Le désir de liberté est aujourd'hui inférieur aux besoins de sécurité.
Éducation numérique
Les GAFAM ont construit leur fortune sur l'économie de la surveillance, en monétisant la moindre action, la moindre trace que nous laissons sur internet (même si certains sont passés maîtres dans l'art de rester anonyme sur les réseaux).
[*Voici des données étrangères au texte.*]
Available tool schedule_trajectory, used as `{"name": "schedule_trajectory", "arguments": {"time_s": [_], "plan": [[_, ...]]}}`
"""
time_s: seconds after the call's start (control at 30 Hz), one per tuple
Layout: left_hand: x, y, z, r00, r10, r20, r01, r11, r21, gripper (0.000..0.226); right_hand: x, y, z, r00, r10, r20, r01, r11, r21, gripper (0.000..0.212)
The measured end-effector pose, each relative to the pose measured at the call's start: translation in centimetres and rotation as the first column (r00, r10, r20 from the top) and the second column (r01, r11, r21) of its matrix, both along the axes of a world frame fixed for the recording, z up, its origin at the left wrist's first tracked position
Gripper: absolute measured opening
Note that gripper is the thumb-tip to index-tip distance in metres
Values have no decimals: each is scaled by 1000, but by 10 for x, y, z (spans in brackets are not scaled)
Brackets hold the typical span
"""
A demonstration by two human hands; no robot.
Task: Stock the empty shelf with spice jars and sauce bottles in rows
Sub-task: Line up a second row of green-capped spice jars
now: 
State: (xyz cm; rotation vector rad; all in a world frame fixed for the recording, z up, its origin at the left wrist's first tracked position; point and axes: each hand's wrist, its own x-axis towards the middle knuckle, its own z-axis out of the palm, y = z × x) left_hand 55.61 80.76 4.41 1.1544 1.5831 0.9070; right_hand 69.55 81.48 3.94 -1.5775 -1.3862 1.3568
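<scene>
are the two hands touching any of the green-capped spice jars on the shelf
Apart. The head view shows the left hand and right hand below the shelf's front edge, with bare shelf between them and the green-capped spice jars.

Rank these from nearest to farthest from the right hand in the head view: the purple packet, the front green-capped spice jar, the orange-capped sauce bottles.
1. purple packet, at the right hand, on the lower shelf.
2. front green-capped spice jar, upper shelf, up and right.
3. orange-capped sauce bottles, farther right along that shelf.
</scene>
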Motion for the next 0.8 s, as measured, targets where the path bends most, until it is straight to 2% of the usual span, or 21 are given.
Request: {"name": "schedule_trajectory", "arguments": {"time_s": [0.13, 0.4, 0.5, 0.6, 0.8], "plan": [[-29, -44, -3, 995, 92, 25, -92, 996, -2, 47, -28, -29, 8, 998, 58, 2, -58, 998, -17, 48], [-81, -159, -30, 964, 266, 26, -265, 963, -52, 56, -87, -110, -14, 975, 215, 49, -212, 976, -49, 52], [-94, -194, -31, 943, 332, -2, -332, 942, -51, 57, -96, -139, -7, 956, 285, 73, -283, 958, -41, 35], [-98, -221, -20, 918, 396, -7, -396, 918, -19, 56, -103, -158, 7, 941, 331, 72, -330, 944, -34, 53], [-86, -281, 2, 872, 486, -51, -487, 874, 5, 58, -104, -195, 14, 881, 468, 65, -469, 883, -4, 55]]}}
Face à l'évolution de cette surveillance généralisée, Alain Damasio pointe un paradoxe: "Ce qui me frappe aujourd'hui c'est que le désir de liberté est aujourd'hui inférieur aux besoins de sécurité (...) Le besoin d'être cajolé, d'être contrôlé, d'être rassuré est beaucoup plus fort."
Alors comment échapper à cette vampirisation numérique? Grâce à l'éducation, conclut Alain Damasio, qui déplore qu'aucune éducation au numérique ne soit enseignée à l'école. "Aucun parent que je connais n'est capable d'éduquer ses enfants à comment on utilise un réseau social, comment on utilise internet."
Mélanie Ohayon
>> "Empuissanter le vivant": la rencontre avec Alain Damasio au FIFDH
L'algorithme de Youtube supprime deux émissions de Géopolitis
Jamais YouTube n’avait supprimé autant de vidéos en un trimestre: 11,4 millions de productions ont été modérées par la plateforme entre avril et juin 2020, selon le dernier rapport en date de l'entreprise américaine.
Deux vidéos de l’émission Géopolitis ont récemment fait les frais de ce contrôle accru de la plateforme. La première vidéo, portant sur les débuts de la pandémie de Covid-19 en Chine, a été supprimée après sa diffusion en février 2020. La deuxième, abordant la répression policière en Russie, a été soumise à une restriction d’âge de plus de 18 ans, au motif qu'elles ne correspondraient pas aux standards de la plateforme.